TASK OBJECTIVE:
The records below need to be restated word for word.

** Opening DATA SUPPLIED block **

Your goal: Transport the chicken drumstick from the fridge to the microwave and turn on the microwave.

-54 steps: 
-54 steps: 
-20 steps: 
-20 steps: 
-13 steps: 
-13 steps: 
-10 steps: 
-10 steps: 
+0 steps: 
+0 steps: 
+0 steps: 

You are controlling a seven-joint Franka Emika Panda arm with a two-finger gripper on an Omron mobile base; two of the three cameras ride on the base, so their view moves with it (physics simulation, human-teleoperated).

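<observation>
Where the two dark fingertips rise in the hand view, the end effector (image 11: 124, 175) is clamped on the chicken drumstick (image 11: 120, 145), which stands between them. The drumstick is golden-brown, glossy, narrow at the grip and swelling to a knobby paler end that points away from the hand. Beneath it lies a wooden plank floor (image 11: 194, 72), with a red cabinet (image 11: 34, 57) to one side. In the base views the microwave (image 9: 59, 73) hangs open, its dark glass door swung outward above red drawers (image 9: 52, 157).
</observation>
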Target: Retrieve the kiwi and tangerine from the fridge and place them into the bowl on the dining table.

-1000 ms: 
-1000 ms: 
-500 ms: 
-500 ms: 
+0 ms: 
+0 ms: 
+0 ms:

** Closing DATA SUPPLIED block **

RESULT:
Your goal: Transport the chicken drumstick from the fridge to the microwave and turn on the microwave.

-54 steps: 
-54 steps: 
-20 steps: 
-20 steps: 
-13 steps: 
-13 steps: 
-10 steps: 
-10 steps: 
+0 steps: 
+0 steps: 
+0 steps: 

You are controlling a seven-joint Franka Emika Panda arm with a two-finger gripper on an Omron mobile base; two of the three cameras ride on the base, so their view moves with it (physics simulation, human-teleoperated).

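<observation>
Where the two dark fingertips rise in the hand view, the end effector (image 11: 124, 175) is clamped on the chicken drumstick (image 11: 120, 145), which stands between them. The drumstick is golden-brown, glossy, narrow at the grip and swelling to a knobby paler end that points away from the hand. Beneath it lies a wooden plank floor (image 11: 194, 72), with a red cabinet (image 11: 34, 57) to one side. In the base views the microwave (image 9: 59, 73) hangs open, its dark glass door swung outward above red drawers (image 9: 52, 157).
</observation>
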Target: Retrieve the kiwi and tangerine from the fridge and place them into the bowl on the dining table.

-1000 ms: 
-1000 ms: 
-500 ms: 
-500 ms: 
+0 ms: 
+0 ms: 
+0 ms:

What this exercise asked for has been supplied.